What the task asks
Each line of the listing that includes the string "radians" is to be identified and copied.

Dataset records
------------------------

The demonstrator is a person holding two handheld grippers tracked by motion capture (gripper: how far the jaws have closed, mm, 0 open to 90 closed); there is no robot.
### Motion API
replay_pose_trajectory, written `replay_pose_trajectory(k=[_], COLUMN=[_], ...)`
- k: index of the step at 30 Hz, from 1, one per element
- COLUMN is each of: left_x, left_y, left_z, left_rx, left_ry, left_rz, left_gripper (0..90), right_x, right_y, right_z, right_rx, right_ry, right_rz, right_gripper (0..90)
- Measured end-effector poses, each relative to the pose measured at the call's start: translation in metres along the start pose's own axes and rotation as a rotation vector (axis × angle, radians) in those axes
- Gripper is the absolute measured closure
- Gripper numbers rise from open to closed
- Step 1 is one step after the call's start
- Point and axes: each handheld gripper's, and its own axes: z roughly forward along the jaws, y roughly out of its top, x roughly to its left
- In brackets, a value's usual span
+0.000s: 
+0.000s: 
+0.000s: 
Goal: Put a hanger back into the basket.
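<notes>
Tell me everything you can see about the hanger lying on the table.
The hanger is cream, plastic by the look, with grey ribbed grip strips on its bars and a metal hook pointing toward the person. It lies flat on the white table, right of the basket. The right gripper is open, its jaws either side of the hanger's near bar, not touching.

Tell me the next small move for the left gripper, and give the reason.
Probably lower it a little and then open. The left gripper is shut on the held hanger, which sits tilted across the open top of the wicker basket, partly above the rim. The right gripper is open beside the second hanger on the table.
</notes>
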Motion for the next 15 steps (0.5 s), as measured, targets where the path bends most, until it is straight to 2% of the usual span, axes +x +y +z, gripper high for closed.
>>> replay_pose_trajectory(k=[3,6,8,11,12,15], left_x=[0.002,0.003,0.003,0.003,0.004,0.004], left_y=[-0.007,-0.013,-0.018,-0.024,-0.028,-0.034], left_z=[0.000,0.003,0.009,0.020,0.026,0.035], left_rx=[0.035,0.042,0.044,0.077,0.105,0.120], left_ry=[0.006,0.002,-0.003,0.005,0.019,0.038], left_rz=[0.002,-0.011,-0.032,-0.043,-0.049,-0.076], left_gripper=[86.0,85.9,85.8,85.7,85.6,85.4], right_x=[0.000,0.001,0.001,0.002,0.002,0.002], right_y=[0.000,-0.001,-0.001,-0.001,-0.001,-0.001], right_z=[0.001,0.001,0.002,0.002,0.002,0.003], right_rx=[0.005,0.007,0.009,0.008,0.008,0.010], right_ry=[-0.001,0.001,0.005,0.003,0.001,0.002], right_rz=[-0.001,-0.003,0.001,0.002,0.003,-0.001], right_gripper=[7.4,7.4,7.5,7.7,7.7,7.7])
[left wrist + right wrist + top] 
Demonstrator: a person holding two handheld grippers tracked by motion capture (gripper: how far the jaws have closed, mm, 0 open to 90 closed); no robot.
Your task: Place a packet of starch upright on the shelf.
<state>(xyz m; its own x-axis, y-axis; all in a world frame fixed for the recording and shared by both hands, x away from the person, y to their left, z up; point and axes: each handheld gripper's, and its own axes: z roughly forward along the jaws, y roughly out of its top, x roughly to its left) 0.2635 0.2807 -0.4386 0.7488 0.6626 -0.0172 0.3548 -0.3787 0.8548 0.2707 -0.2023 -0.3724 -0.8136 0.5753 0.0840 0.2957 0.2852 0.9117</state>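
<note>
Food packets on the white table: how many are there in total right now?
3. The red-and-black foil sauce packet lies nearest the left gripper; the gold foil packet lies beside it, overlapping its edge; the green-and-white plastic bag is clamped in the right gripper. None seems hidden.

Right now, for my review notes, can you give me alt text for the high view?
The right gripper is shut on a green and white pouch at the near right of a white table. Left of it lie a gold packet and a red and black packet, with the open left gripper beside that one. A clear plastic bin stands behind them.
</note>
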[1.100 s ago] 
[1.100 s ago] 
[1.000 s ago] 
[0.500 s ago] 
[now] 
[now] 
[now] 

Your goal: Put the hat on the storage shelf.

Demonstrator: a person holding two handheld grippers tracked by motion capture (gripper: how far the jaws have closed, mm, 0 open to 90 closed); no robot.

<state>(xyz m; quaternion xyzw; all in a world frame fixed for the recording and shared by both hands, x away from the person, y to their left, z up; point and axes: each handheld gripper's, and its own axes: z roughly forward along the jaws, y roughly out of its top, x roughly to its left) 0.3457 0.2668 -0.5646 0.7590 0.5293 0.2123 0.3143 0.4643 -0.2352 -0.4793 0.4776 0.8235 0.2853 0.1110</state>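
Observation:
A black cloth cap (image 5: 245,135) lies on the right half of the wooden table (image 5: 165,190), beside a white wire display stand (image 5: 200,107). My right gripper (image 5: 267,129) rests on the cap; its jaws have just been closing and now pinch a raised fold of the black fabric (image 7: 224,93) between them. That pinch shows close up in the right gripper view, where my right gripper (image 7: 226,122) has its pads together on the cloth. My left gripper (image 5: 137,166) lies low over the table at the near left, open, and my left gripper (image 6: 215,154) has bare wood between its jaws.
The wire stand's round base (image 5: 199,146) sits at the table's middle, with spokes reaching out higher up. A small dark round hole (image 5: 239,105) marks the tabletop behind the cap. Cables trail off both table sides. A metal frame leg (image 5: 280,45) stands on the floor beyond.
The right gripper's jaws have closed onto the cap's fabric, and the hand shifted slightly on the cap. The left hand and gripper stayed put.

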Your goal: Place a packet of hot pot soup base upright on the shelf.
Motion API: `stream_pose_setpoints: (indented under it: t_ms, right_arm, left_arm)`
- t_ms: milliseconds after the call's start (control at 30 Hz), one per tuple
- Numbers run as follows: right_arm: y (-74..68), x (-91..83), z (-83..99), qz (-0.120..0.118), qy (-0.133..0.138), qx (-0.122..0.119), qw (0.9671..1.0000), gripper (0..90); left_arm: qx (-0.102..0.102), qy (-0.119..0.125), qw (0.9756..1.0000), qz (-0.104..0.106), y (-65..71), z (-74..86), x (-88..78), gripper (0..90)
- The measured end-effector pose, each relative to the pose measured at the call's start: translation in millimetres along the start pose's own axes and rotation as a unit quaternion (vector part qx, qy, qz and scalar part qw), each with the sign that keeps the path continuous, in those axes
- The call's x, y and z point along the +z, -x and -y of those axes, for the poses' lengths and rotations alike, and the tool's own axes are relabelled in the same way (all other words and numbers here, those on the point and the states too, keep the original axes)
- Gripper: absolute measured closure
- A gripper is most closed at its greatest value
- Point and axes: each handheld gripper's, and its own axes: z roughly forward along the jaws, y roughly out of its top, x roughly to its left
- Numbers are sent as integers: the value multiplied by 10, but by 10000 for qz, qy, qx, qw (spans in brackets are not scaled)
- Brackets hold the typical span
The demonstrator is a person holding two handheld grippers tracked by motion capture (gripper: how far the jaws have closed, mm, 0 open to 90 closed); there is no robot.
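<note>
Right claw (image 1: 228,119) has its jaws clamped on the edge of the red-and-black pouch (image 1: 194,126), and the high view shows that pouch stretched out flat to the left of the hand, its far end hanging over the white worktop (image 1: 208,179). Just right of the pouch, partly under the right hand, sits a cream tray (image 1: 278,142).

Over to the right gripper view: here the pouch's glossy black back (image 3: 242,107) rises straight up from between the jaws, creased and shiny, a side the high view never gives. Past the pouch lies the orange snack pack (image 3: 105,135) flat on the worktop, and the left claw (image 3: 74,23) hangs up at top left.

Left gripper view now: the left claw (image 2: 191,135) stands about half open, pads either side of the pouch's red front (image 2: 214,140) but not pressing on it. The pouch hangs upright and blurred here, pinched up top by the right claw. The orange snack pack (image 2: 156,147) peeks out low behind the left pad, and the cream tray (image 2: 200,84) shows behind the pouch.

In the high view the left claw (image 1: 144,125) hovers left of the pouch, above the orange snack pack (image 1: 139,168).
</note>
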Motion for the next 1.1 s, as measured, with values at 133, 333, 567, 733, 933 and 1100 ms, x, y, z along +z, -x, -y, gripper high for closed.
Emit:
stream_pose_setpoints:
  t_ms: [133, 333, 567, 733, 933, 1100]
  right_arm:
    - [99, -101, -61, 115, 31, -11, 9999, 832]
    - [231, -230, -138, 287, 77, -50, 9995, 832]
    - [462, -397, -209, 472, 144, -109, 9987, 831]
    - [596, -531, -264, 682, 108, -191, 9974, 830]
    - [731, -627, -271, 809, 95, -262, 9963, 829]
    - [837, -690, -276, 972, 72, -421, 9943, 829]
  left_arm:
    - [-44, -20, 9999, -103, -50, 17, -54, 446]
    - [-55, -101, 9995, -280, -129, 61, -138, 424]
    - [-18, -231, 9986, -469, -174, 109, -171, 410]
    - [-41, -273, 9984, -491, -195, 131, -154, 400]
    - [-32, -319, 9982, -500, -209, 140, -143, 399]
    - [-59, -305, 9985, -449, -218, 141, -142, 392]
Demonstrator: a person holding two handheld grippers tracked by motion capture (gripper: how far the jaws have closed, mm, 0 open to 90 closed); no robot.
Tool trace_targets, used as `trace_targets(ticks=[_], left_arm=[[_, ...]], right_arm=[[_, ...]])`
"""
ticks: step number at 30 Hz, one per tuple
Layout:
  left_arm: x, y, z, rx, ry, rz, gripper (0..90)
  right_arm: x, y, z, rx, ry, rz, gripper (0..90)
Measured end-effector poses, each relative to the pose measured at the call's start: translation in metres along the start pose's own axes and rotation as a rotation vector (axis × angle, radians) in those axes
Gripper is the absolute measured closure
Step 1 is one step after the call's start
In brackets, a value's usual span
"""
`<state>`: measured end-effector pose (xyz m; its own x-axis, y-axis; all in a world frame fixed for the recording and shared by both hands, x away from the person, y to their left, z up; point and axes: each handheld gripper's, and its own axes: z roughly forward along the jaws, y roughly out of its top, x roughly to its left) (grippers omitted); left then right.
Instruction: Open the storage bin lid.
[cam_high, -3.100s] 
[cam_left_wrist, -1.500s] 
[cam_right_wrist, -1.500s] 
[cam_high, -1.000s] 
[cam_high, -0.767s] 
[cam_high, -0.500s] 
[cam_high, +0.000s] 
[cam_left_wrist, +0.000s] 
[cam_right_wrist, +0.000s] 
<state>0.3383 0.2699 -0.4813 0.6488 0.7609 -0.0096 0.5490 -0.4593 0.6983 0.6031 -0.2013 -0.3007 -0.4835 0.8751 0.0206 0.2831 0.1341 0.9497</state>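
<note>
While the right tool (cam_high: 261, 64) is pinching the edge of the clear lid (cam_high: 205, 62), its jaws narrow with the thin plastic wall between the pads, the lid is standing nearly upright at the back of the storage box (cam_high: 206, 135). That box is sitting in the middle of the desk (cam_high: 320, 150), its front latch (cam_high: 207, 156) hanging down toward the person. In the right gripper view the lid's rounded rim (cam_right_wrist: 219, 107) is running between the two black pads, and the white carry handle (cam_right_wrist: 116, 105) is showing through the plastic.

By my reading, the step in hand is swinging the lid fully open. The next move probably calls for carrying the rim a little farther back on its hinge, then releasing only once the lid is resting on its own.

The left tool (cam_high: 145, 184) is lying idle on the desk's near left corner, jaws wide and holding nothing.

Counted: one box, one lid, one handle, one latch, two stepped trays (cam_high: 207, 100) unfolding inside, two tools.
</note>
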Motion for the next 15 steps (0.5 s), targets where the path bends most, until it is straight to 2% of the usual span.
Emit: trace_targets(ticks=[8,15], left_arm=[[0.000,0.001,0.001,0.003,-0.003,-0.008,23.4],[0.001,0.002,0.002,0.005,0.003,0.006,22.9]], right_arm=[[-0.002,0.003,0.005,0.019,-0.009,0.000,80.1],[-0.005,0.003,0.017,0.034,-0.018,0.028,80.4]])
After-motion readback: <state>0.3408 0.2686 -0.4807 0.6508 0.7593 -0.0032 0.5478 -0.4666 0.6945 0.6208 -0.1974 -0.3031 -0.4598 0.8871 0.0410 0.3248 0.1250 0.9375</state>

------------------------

Solution below
- Measured end-effector poses, each relative to the pose measured at the call's start: translation in metres along the start pose's own axes and rotation as a rotation vector (axis × angle, radians) in those axes
Measured end-effector poses, each relative to the pose measured at the call's start: translation in metres along the start pose's own axes and rotation as a rotation vector (axis × angle, radians) in those axes

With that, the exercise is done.